= PROBLEM TO SOLVE =
In the records below, repeat exactly the lines between the line holding "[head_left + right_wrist" and the line holding "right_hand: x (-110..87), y", inclusive, and drop the pictures.

**** ENTRIES SUPPLIED

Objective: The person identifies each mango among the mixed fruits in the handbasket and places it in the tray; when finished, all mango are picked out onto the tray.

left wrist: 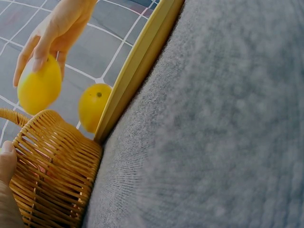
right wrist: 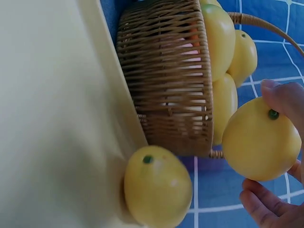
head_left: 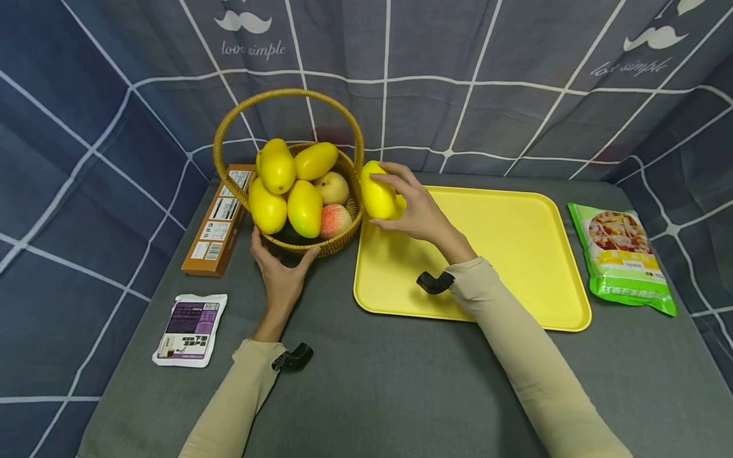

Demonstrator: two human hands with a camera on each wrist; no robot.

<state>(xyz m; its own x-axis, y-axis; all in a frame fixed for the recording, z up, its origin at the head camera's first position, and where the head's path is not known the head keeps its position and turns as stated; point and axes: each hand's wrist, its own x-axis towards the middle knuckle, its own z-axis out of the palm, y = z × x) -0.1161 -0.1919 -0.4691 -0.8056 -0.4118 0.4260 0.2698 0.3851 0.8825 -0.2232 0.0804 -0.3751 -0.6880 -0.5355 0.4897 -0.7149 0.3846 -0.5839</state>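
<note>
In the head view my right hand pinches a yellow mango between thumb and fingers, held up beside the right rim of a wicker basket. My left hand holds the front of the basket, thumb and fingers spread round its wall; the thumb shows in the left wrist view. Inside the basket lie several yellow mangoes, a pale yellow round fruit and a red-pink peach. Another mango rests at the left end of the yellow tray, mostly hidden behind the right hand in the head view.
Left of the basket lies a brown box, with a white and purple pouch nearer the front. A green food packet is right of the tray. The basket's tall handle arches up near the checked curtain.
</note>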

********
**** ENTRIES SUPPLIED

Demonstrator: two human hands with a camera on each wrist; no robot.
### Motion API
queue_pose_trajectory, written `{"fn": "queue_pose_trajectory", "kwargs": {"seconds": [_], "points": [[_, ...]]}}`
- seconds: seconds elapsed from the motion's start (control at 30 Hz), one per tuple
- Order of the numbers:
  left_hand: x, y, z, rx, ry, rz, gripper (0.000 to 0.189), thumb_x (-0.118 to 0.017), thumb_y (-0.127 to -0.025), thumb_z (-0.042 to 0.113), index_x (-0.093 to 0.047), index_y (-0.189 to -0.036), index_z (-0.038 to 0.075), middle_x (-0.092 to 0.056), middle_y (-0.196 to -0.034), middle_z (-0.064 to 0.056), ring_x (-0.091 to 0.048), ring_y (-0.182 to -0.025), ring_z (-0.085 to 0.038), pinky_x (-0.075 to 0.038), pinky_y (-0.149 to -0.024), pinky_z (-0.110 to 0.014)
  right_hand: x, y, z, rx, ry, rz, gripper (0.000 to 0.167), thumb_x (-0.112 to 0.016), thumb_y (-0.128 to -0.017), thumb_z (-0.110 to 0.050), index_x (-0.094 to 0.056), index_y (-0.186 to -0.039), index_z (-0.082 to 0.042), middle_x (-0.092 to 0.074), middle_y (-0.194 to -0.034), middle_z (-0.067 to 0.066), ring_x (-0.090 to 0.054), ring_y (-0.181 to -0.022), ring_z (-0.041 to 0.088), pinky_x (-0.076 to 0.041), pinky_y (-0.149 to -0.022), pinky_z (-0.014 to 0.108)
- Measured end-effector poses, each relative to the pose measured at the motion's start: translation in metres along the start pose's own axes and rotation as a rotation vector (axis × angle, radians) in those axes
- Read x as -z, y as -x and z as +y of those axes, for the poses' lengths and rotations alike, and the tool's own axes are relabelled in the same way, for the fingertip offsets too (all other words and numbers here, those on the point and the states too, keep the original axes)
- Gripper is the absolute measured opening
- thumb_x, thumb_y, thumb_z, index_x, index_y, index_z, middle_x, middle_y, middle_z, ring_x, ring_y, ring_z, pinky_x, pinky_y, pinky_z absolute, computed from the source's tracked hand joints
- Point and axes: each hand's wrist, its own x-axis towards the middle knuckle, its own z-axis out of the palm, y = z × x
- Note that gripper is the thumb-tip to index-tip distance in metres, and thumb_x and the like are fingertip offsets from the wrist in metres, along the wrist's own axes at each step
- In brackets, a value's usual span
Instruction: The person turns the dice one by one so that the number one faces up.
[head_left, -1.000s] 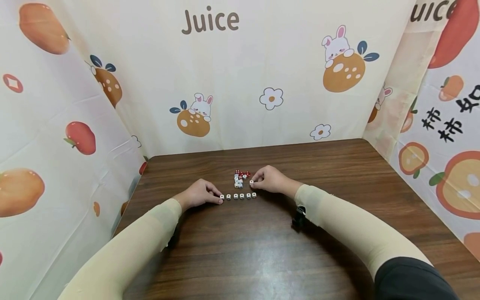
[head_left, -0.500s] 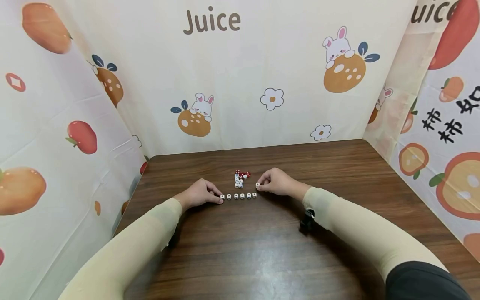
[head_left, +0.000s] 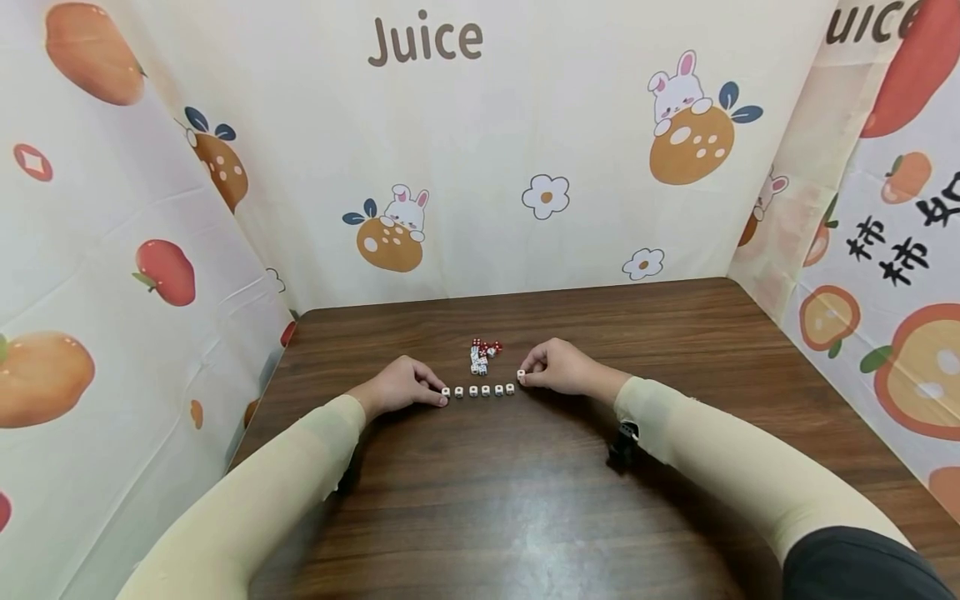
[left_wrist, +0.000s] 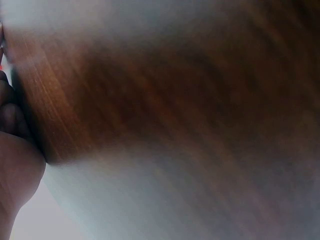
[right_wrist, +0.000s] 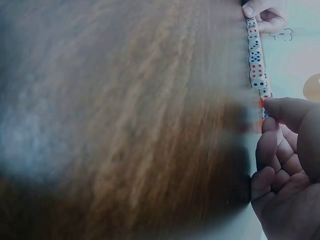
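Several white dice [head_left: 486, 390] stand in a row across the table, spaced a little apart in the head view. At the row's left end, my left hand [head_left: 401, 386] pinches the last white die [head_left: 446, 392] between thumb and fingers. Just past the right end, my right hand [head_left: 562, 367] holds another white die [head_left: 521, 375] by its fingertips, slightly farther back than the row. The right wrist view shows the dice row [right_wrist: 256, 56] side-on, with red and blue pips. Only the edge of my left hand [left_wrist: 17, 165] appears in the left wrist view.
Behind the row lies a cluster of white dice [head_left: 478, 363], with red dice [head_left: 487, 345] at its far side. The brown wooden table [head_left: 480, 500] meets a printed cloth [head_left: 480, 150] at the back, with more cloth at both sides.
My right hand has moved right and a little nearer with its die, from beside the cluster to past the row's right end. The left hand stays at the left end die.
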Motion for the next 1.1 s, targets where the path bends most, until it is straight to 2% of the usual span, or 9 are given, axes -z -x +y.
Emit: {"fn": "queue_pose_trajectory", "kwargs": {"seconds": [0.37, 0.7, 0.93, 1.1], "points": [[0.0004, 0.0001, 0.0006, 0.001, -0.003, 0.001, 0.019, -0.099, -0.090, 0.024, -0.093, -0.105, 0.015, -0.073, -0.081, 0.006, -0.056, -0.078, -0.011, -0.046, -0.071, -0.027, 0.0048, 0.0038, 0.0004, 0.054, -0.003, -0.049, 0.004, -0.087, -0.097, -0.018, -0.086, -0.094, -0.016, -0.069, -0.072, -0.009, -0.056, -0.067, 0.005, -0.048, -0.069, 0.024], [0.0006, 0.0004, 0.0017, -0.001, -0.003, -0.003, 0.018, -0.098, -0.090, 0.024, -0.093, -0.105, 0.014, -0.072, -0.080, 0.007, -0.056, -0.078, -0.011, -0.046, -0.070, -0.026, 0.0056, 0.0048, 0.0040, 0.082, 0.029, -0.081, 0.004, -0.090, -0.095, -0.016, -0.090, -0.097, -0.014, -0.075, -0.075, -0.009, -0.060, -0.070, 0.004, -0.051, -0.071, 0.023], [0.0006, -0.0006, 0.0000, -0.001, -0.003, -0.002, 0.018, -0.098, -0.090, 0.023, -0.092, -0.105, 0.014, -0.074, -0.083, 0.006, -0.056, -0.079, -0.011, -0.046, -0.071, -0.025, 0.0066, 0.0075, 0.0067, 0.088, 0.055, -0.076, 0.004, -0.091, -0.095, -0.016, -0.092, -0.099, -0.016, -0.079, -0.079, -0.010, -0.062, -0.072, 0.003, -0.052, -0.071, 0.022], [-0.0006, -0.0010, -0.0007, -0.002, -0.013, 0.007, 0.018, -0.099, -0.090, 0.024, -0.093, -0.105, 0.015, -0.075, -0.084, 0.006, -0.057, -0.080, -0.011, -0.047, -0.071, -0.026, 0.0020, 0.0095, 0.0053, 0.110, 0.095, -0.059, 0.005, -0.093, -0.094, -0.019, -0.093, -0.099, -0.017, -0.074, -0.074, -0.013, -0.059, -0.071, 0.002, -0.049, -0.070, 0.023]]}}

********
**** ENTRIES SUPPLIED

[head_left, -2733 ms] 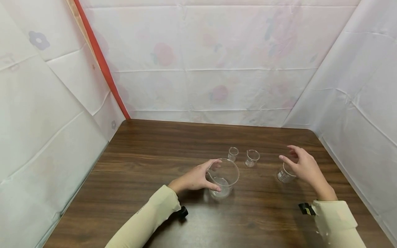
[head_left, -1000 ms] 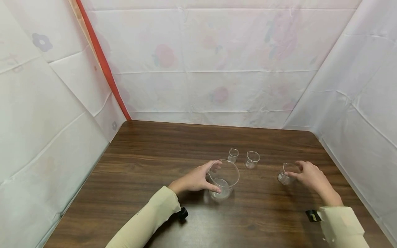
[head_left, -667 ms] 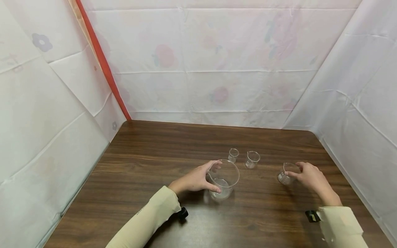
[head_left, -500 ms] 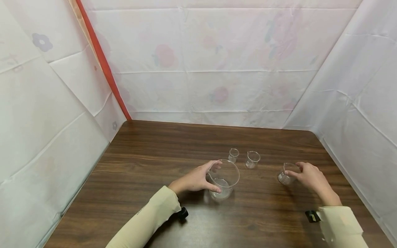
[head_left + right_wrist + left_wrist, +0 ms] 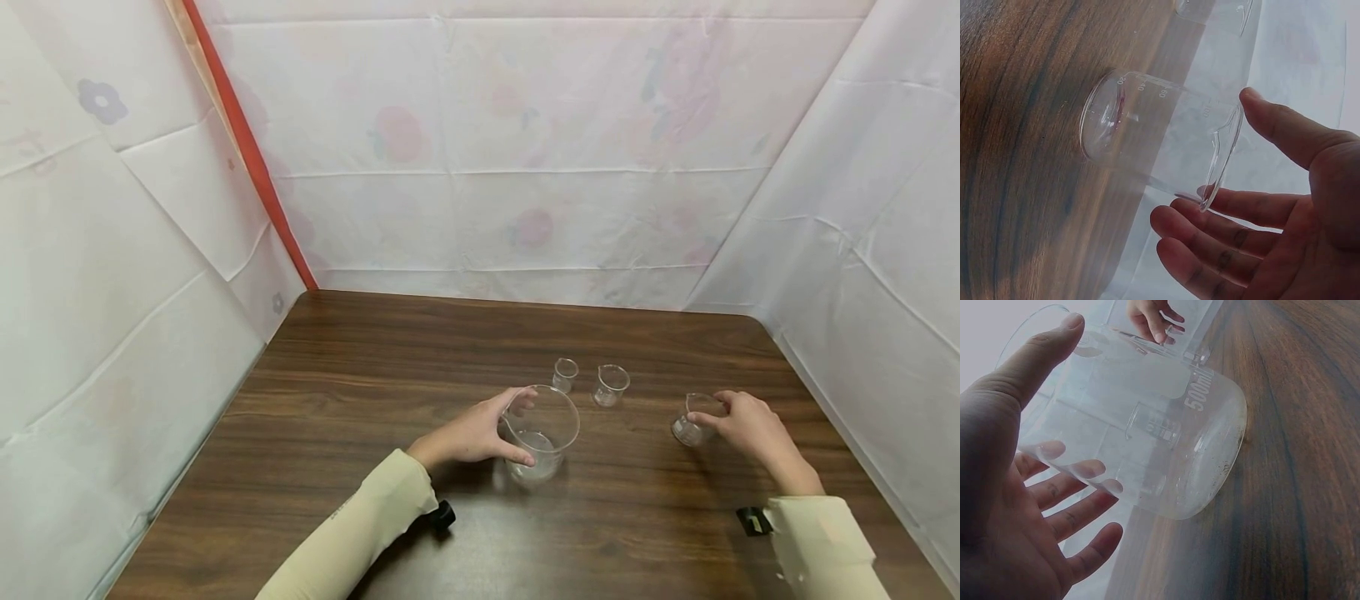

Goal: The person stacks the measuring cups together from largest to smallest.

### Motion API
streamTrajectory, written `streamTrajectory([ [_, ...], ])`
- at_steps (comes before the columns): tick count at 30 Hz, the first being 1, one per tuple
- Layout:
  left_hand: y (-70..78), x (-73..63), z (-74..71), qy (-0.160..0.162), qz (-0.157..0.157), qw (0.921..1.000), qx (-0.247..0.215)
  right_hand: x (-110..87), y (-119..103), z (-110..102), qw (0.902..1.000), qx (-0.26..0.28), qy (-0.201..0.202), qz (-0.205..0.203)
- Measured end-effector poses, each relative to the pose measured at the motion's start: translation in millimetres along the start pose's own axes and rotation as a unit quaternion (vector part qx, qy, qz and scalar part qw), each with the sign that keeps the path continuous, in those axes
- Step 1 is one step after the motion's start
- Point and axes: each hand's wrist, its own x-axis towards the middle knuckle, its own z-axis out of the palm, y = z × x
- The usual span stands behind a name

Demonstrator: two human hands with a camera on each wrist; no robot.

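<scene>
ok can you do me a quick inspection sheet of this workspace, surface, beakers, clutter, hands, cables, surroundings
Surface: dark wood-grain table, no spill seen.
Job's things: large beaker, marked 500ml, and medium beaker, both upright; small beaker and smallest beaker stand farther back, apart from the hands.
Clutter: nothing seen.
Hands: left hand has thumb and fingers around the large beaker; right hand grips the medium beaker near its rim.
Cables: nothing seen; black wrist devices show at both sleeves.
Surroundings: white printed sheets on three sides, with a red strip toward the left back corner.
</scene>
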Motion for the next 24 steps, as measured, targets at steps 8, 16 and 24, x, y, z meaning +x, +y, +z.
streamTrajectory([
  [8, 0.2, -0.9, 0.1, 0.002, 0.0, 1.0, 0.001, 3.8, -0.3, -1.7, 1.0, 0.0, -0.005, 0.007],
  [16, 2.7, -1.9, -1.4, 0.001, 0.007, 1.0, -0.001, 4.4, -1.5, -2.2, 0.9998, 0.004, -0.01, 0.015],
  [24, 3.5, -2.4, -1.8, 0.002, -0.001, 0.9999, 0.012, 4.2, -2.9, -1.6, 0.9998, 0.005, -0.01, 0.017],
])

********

= SOLUTION =
[head_left + right_wrist + left_wrist, +0 ms] 

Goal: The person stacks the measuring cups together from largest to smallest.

### Motion API
streamTrajectory, written `streamTrajectory([ [_, ...], ])`
- at_steps (comes before the columns): tick count at 30 Hz, the first being 1, one per tuple
- Layout:
  left_hand: y (-70..78), x (-73..63), z (-74..71), qy (-0.160..0.162), qz (-0.157..0.157), qw (0.921..1.000), qx (-0.247..0.215)
  right_hand: x (-110..87), y (-119..103), z (-110..102), qw (0.902..1.000), qx (-0.26..0.28), qy (-0.201..0.202), qz (-0.205..0.203)

The exercise requires no additional content.